Bad idea. Treating two floating-point values as "equal" if they're
sufficiently close might be useful in some contexts, but not in a
qsort comparison function.

Suppose your array contains three elements X, Y, Z whose values are
very close to each other. Your comparison function could cause qsort
to treat them as if X==Y and Y==Z, but X < Z. Hilarity ensues.

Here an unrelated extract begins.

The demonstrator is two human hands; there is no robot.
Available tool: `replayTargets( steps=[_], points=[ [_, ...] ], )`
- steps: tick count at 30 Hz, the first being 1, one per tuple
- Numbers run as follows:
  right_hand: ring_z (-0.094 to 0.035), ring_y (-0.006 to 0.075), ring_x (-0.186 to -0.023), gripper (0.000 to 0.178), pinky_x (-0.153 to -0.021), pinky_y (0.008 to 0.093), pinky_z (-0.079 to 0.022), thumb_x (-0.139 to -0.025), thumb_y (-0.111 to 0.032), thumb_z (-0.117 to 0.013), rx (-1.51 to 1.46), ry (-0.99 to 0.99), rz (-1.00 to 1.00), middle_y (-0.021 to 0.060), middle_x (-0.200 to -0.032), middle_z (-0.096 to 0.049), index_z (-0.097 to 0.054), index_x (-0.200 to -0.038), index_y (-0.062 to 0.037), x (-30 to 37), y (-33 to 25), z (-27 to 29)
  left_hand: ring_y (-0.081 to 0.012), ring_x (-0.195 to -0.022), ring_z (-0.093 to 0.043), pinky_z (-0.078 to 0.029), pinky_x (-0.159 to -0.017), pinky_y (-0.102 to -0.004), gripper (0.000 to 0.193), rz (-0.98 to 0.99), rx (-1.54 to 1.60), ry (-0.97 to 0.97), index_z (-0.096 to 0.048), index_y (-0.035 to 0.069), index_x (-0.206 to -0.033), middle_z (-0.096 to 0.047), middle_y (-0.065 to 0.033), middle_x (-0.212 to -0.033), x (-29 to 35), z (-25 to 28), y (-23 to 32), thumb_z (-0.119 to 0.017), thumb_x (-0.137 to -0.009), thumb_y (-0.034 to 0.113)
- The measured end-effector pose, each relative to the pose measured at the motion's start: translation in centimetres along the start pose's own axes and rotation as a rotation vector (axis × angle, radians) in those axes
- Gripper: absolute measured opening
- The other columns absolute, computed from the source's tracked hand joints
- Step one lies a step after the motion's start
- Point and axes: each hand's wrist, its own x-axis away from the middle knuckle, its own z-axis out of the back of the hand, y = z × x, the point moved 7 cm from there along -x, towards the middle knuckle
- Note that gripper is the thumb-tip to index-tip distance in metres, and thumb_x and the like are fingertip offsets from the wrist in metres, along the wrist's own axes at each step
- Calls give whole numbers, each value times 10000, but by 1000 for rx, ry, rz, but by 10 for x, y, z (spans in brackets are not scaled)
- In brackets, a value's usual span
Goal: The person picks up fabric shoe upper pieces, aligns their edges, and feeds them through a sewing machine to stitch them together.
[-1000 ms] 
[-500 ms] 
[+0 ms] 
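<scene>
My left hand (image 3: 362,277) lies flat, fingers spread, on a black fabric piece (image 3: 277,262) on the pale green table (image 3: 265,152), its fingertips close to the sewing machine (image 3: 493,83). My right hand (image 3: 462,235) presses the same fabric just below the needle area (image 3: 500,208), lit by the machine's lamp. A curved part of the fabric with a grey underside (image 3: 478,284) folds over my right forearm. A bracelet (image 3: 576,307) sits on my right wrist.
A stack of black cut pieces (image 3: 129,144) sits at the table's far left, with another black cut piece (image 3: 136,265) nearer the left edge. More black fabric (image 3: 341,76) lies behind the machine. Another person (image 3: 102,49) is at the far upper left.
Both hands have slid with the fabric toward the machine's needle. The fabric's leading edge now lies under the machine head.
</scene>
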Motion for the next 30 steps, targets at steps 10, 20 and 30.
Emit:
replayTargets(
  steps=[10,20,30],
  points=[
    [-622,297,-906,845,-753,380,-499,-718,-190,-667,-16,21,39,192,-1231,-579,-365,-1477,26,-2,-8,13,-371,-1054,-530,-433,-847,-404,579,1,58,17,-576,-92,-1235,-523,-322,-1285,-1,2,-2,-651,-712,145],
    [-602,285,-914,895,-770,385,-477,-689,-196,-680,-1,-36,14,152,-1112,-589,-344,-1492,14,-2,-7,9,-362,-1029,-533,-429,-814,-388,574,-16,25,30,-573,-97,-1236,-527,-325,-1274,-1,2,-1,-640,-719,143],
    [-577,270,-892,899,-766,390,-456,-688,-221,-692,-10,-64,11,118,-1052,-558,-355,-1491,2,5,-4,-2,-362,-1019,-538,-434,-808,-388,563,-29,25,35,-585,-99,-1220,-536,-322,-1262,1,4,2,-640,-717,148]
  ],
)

What's wrong with just using the predefined "<" and "=="?

Peter Nilsson

unread,

Apr 8, 2008, 8:10:48 PM4/8/08

to

Keith Thompson wrote:
> ... Treating two floating-point values as "equal" if they're

> sufficiently close might be useful in some contexts, but
> not in a qsort comparison function.
>
> Suppose your array contains three elements X, Y, Z
> whose values are very close to each other. Your
> comparison function could cause qsort to treat them
> as if X==Y and Y==Z, but X < Z. Hilarity ensues.
>
> What's wrong with just using the predefined "<" and "=="?

Just "<" will do...

int dbl_cmp(const void *lv, const void *rv)
{
const double *ld = lv;
const double *rd = rv;
return !(*ld < *rd) - (*ld < *rd);
}

Care still needs to be taken though with infinities and nans.

--
Peter

Dann Corbit

unread,

Apr 8, 2008, 8:14:05 PM4/8/08

to

"Keith Thompson" <ks...@mib.org> wrote in message

news:87d4ozg...@kvetch.smov.org...

No it won't. Try it.

> What's wrong with just using the predefined "<" and "=="?

The principle of least surprise.

Keith Thompson

unread,

Apr 8, 2008, 8:34:01 PM4/8/08

to

"Dann Corbit" <dco...@connx.com> writes:
> "Keith Thompson" <ks...@mib.org> wrote in message
> news:87d4ozg...@kvetch.smov.org...
>> "Dann Corbit" <dco...@connx.com> writes:

[...]

Trying it can't demonstrate that the behavior is well defined.

I believe that giving qsort() a comparison function that doesn't
define a complete ordering on the elements invokes undefined behavior.
The standard doesn't explicitly say so, but I believe it's implicit
in the description:

The function shall return an integer less than, equal to, or
greater than zero if the first argument is considered to be
respectively less than, equal to, or greater than the second.

Equality is an equivalence relation; X==Y and Y==Z implies X==Z.

>> What's wrong with just using the predefined "<" and "=="?
>
> The principle of least surprise.

If qsort() gives me array[N] > array[N+1], I'll be very surprised.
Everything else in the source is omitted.